TW Culinary is such a respected craft in Japan, there is a certain level of quality at any local markets, eateries or restaurants. I love to take my guests and friends to Toyama for its sake breweries and local markets. This is an up-and-coming destination among chefs, and famous for its sake and seafood. There are many small local restaurants by the seaside, and these seven to eight-seater restaurants serve excellent food. I also love to take my guests to the countryside to experience the real side of Japan and its quiet charm.

For Australia, I like to organise trips to Tasmania. Australians have this saying that you get to experience four seasons a day in Tasmania because of its unpredictable weather. It’s such a wonderful place with beautiful scenery, great seafood and art. I remember joining a “Tasmanian Seafood Seduction Tour”—it is a full-day cruise around some small islands, and you get to explore the bays, and enjoy wines, beers, cheeses, and fresh seafood on-board. I might also bring my guests for a walk at the beach and dig for oysters, or go fishing. If my friends love whiskies like I do, Sullivan’s Cove distillery is worth a visit as they have some of the best whiskies in the world. The vineyards at Tasmania are also fantastic – we can enjoy Pinot Noir from Apsley Gorge Vineyard, or Domaine A Cabernet Sauvignon. I enjoy them so much that I’ve brought them to Singapore to serve at Waku Ghin.

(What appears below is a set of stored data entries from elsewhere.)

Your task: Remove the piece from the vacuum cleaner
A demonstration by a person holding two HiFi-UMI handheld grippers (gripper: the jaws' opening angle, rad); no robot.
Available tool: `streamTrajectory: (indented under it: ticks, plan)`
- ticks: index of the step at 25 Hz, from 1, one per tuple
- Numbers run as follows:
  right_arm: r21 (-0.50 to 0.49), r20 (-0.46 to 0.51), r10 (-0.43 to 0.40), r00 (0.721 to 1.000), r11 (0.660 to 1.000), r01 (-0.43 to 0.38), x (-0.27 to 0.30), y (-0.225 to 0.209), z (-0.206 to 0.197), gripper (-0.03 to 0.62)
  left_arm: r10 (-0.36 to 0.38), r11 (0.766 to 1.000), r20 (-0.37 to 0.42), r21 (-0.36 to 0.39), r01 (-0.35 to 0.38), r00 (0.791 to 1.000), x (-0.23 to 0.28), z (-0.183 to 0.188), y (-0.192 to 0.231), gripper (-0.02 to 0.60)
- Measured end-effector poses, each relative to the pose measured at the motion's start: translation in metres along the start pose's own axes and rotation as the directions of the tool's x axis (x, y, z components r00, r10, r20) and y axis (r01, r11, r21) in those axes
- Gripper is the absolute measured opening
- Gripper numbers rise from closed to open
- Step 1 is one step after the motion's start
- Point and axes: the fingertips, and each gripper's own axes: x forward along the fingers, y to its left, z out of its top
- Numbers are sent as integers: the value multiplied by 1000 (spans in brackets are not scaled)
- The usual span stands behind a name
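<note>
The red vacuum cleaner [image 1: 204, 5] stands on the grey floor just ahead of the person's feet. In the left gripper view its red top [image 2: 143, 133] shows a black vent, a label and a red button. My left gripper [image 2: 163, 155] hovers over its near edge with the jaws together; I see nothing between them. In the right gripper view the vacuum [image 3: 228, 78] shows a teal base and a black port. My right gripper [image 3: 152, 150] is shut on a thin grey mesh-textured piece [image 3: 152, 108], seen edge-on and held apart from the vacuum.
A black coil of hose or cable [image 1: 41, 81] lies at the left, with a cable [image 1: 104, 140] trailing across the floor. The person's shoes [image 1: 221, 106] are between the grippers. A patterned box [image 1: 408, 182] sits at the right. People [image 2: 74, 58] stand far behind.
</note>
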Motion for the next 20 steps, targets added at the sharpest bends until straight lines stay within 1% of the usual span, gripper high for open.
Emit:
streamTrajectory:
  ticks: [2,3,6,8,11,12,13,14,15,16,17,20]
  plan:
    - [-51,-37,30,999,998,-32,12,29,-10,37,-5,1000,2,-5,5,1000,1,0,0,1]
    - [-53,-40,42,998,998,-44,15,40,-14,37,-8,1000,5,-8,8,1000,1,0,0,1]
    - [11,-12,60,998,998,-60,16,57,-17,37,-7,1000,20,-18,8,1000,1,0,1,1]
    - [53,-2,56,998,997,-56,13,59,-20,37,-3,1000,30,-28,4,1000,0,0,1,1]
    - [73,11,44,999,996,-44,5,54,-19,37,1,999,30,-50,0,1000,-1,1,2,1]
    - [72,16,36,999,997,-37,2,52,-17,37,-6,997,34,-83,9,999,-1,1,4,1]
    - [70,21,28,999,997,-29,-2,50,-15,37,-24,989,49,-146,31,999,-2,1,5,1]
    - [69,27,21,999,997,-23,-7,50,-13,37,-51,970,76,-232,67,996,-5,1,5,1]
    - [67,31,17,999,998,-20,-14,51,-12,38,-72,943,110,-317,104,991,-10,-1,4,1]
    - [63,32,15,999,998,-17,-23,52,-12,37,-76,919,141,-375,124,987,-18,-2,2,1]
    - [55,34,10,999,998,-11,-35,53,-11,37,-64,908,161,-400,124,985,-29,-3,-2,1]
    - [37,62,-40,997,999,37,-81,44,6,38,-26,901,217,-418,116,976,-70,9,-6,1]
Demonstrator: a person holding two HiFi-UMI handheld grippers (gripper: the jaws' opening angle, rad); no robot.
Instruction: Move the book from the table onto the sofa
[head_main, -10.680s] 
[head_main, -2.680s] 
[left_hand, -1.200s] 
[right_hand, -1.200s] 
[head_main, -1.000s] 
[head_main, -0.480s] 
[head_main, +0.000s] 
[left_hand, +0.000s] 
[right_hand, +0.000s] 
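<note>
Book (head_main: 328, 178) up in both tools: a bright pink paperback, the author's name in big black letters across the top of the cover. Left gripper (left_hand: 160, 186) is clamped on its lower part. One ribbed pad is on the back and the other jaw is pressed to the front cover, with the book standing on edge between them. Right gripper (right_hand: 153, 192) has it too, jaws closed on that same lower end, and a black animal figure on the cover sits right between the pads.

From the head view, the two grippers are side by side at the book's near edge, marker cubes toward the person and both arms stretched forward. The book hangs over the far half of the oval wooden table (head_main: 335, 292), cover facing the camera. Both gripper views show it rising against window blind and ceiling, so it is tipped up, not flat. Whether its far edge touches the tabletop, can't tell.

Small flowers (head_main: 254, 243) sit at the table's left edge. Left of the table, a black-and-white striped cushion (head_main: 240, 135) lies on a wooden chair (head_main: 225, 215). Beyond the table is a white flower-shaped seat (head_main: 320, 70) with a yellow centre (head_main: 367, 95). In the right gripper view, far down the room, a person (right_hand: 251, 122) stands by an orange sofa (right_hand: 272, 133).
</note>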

Where do you like to meet up with old friends for food and drinks?

TW I would love to visit Miyama in Japan. It is a rural area north of Kyoto, with beautiful mountains and rivers. There are many local restaurants that have kept their traditions of picking wild vegetables and herbs from the mountain, to serve to their guests on the same evening. A few of the more traditional restaurants even ban the use of phones so diners don’t get distracted and can truly focus on their food.

For Australia, I would love to meet my friends in Tasmania. The island has developed tremendously over the past 10 years, and some Australians living in cities like Sydney might not even have been there themselves. If I were to meet my friends in Sydney, I will take them to Golden Century. It’s a popular Chinese seafood restaurant among both locals and Singaporeans, and you can find almost all kinds of seafood there—king crab, crayfish, parrotfish, coral trout, clams, abalone and so much more.

Do you have a favourite bar or café in Australia and Japan?

TW My favourite bar is Star Bar at Ginza in Tokyo, a classy Japanese bar to enjoy a drink. When I’m in Kyoto, I’ll usually go to Bar K6, which serves very good cocktails.
In Australia, one of my favourite bars is Baxter’s Inn. The bar is hidden away in an alley, but it has a huge whisky collection and offers a very different vibe from the usual bars.

What do you always take back home with you when you leave Australia or Japan?

TW I have a set of knives from Australia that I bring everywhere with me. Good knives are very important to a chef.

I also love to collect Japanese whiskies, potteries, and art pieces, and often find myself bringing some with me whenever I return from Japan.

Where do you go to find authentic flavours of home where you live?

TW When I’m in Singapore, I’ll head to Shiraishi or Sushi Kou for their omakase experience for a taste of Japan. But since I’ve been in Singapore for over a year now to prepare for this re-opening, I’ve grown to love local food even more. Sometimes, my day starts at 6 am, when I head down to Tiong Bahru Market for chwee kueh.